My mind goes back to April 19, 1995. 1 woke to sun streaming through my window, a welcome sign that summer was on its way. It was Wednesday, another school day, one I was looking forward to, in fact. Today were the tryouts for the cross-country running team.
As I stretched my way from under the blankets, I watched my dog go through her own waking-up ritual at the foot of my bed. I hauled on a pair of jeans and a sweatshirt.
"Hey, Muffin. Let's go, girl." I gave her a playful rub about her neck and off she went, racing ahead of me and down the stairs.
My mother, up for an hour or more already, was in the kitchen making lunches. The Kielburger household would soon be heading off to school. Both my parents are teachers. There were just the three of us; MY older brother, Marc, had gone away to a junior college in January.
"Hi, Mom. The paper arrived yet?" I said, pouring cereal into a bowl.
"It's on the chair."
Every morning I read the comics before heading off to school. Doonesbury. Calvin and Hobbes. Wizard of Id. These are my favourites. If I find one particularly funny, sometimes I'll cut it out and post it on my bulletin board, or tape it to one of my school books. We all can use a good laugh every day.
I picked up the Toronto Star and put it on the table. But I didn't make it past the front page. Staring back at me was the headline "Battled child labour, boy, 12, murdered." It was a jolt. Twelve, the same age as I was. My eyes fixed on the picture of a boy in a bright-red vest. He had a broad smile, his arm raised straight in the air, a fistclenched.
I read on. "Defied members of 'carpet mafia."' Scenes from old movies came to my mind. But this wasn't any such mafia; the dateline was Pakistan. The boy was someone named lqbal Masih.
I read quickly through the article, hardly believing the words before me.
Islamabad, Pakistan (AP)--When lqbal Masih was 4 years old, his
parents sold him into slavery for less than $16.
For the next six years, he remained shackled to a carpet-weaving
loom most of the time, tying tiny knots hour after hour.

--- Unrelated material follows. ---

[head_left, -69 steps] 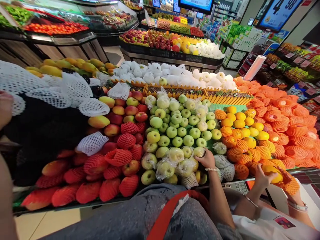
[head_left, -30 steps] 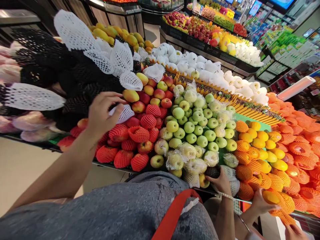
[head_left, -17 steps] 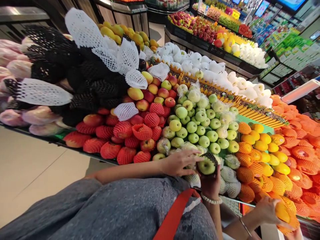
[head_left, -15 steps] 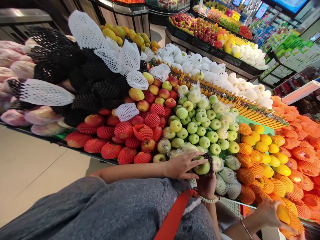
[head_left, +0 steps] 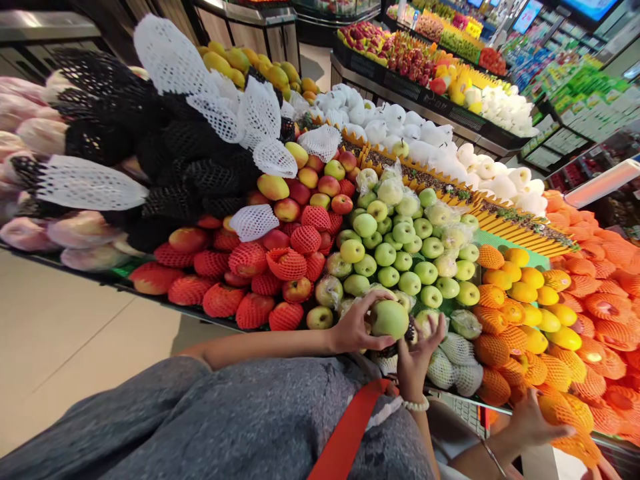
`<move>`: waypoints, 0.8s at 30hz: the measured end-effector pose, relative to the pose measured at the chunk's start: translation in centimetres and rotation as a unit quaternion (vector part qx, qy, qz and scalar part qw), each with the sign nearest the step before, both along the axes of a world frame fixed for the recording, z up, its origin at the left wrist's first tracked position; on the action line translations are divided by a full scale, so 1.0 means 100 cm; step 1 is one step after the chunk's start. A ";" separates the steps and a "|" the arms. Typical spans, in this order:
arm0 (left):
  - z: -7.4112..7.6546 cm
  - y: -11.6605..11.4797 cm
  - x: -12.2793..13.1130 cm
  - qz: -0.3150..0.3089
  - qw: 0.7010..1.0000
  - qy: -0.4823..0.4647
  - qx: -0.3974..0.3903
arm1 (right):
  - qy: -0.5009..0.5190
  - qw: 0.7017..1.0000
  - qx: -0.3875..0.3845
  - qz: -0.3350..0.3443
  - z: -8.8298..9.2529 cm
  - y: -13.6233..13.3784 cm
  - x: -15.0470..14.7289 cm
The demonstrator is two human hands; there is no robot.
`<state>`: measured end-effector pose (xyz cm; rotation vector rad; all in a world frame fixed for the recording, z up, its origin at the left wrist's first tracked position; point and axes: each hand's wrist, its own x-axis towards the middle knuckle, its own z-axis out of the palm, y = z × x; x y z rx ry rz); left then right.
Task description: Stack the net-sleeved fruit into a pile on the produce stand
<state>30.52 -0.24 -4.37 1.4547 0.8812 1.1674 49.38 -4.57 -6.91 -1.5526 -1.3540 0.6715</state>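
My left hand (head_left: pixel 357 327) grips a bare green apple (head_left: pixel 390 319) between thumb and fingers, in front of the green apple pile. Just right of it is my right hand (head_left: pixel 421 353), wearing a beaded bracelet, its fingers spread apart. A black foam net (head_left: pixel 411 331) shows beneath the apple and beside my right thumb; most of it is hidden, and whether the thumb touches it is unclear. Green apples (head_left: pixel 385 255), some in clear wrap, lie directly beyond both hands.
Red-netted fruit (head_left: pixel 249 259) lies to the left, with black nets (head_left: pixel 200 173) behind. Orange-netted fruit (head_left: pixel 493 320) fills the right. At lower right, another person's hand (head_left: pixel 535 423) is near an orange net. A display edge (head_left: pixel 170 310) runs along the front left.
The apple has come out of the black net and is now in my left hand. My right hand has opened and shifted slightly right. The other person's hand has spread its fingers.
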 end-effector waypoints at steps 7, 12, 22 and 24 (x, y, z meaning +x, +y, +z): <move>-0.003 0.002 -0.004 -0.054 0.990 0.081 0.100 | -0.098 0.972 0.129 0.169 0.021 -0.003 -0.003; -0.008 0.008 -0.018 -0.100 0.985 0.061 0.130 | -0.041 0.993 0.099 0.041 0.023 0.008 0.015; -0.015 0.019 -0.085 0.101 0.965 0.151 0.188 | -0.144 0.973 -0.036 -0.179 -0.018 0.105 0.167; -0.017 0.020 -0.095 0.122 0.961 0.160 0.189 | -0.178 0.972 -0.069 -0.139 -0.025 0.114 0.180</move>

By the age of 12, he was free and travelling the world in his crusade
against the horrors of child labour.
On Sunday, lqbal was shot dead while he and two friends were riding
their bikes in their village of Muridke, 35 kilometres outside the eastern city
of Lahore. Some believe his murder was carried out by angry
members of the carpet industry who had made repeated threats to
silence the young activist.
I turned to my mother. "Have you read this? What exactly is child labour? Do you think he was really killed for standing up to this 'carpet mafia,' whatever that is?"
She was as lost for answers as I was. "Try the library at school," she suggested. "Maybe you'll find some information there."
Riding the bus to school later that morning, I could think of nothing but the article I had read on the front page. What kind of parents would sell their child into slavery at four years of age? And who would ever chain a child to a carpet loom?
Throughout the day I was consumed by lqbal's story. In my Grade Seven class we had studied the American Civil War, and Abraham Lincoln, and how some of the slaves in the United States had escaped into Canada. But that was history from centuries ago. Surely slavery had been abolished throughout the world by now. If it wasn't, why had I never heard about it?
The school library was no help. After a thorough search I still hadn't found a scrap of information. After school, I decided to make the trek to the public library.
The librarian knew me from my previous visits. Luckily, she had read the same article that morning and was just as intrigued. Together, we searched out more information on child labour. We found a few newspaper and magazine articles, and made copies.
By the time I returned home, images of child labour had imbedded themselves in my mind: children younger than me forced to make carpets for endless hours in dimly lit rooms; others toiling in underground pits, struggling to get coal to the surface; others maimed or killed by explosions raging through fireworks factories. I was angry at the world for letting these things happen to children. Why was nothing being done to stop such cruelty?
As I walked through my middle-class neighbourhood, my thoughts were on the other side of the world. And my own world seemed a shade darker.
That evening I had great difficulty concentrating on my homework. I pulled out the articles I had brought from the library and read them over, again and again. I had often seen the faces of poverty and malnutrition on television. At school we had discussed the famines whole nations have been forced to endure. But this was different. For some reason these descriptions of child labour had moved me like no other story of injustice.
Perhaps it was because the stories were of people my own age, and many even younger. Perhaps it was because these few words had shattered my ideas of what childhood was all about --school, friends, time to play. I had work to do around my house-- carrying out the garbage, cleaning up the backyard-- but it all seemed so trivial compared to what these children had to do.
I thought of how I would react if I found myself in their place. I felt sure I would rebel, gather everyone together and stand up to the cruelty. But I wasn't in their place; I could only imagine what I would do.